Recent events (Division of Nigerian Foreign Affairs) have alerted me to the ever greater perils of daily life. There I was trolling my way through my e-mail when I glanced at the advertisements which so grace the Google pages. And there were three ads for degree courses in Homeland Security at various 'universities' of the mail order sort.
Of course it is my view that we lost the War on Terror as of 9/11 (so much more euphonious than the European 11/9). Quite simply, the sheer cost of protecting each and every one of us from those whose ambition in life (and death) is to blow us up, is a major factor in bankrupting us, giving us a set of national jitters to go along with joblessness and failed health care and insistently greedy bankers, and generally causing a slowdown in national life. A million-strong new bureaucracy of 'security' experts -- recruited only God knows how -- is now enthroned with the power to interfere in our private lives such as would never have been admissible a mere twenty years ago. I mean, did you know that any one of these people can seize your computer? confiscate you hard drive? delve into your correspondence?
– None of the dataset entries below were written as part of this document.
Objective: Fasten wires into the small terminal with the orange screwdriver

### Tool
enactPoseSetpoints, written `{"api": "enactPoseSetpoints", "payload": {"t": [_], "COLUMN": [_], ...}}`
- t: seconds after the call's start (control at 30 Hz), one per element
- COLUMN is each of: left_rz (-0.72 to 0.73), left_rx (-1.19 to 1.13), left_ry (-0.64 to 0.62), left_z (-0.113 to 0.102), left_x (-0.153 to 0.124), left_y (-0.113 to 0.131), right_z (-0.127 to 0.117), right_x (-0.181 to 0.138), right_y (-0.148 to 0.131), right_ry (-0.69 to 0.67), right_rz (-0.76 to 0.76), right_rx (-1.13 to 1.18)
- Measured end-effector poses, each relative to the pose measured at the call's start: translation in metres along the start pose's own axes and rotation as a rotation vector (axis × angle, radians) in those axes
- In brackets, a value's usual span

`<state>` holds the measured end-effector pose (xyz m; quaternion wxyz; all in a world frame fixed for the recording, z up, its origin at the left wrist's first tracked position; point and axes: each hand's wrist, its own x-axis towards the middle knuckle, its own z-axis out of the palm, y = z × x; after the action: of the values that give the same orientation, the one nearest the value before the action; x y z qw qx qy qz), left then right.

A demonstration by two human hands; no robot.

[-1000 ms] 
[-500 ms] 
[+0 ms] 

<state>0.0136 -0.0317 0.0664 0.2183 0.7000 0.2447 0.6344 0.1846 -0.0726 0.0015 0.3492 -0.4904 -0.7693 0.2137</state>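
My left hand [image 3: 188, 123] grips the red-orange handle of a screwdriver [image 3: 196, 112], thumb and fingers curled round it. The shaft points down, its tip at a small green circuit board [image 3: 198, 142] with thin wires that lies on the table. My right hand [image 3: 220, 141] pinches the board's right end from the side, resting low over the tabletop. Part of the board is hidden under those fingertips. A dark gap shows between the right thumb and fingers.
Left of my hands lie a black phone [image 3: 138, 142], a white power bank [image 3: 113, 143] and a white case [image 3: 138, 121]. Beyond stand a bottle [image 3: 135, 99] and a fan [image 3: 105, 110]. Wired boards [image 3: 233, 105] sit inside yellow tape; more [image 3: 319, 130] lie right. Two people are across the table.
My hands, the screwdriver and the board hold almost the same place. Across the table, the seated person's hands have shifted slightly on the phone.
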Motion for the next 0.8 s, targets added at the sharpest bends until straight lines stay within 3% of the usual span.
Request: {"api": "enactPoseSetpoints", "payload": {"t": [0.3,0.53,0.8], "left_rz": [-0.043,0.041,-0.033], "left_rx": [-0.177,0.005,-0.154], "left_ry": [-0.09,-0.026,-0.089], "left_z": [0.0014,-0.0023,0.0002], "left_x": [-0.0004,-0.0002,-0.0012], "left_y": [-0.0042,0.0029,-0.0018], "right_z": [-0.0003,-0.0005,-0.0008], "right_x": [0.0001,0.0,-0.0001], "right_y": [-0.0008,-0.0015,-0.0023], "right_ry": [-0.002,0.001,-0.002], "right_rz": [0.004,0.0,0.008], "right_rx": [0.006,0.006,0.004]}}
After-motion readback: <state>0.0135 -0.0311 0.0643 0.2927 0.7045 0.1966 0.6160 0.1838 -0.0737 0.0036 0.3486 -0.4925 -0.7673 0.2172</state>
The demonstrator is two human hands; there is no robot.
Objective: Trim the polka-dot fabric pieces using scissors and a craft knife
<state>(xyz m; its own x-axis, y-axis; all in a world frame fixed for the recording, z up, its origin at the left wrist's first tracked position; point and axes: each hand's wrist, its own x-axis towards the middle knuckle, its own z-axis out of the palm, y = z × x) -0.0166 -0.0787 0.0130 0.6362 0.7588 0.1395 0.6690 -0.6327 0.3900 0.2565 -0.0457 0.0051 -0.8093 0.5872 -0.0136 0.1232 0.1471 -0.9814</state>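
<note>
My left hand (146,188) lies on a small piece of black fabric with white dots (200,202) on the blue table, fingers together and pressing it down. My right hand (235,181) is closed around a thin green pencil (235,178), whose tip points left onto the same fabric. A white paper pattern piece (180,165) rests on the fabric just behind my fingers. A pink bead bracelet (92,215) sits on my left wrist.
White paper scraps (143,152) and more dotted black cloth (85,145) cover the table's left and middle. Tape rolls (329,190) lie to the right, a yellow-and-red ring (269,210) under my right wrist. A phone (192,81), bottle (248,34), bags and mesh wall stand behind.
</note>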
Bet you didn't! But it is paradigmatic of American life that there is no niche or want that will not be filled by the Academy. Forget qualifications for degree-by-email courses: not even basic literacy is required. Some early morning hours have been spent considering the sort of curriculum a new-minted professor of Homeland Security might introduce. Here are a few sensible suggestions.
HS 101: Psychological Profiling of Terrorists: perspiration levels, bodily exudations, beard-analysis, Oedipal conflicts, criminal shiftiness.
HS 102: Linguistic Analysis: Basic Muslim, Arab oaths, translating explosive tracts, the hermeutics of stuttering, Body Language.
HS 201: Adanced Visa Studies: Detecting Voids in multiple applications, Buzz Words, detecting altered (edited) documents, Consular Analysis.
You get the picture. Background reading (for candidates who are able to read) include Kafka, Conrad, the Quran, Sharpton, Halliburton (the company, not the pre-war explorer), Basic English for Dummies, Coriolanus, Koestler.
I know this is all exaggerated, but so is the eagerness of the Education Business to pick up on every opportunity to make a buck.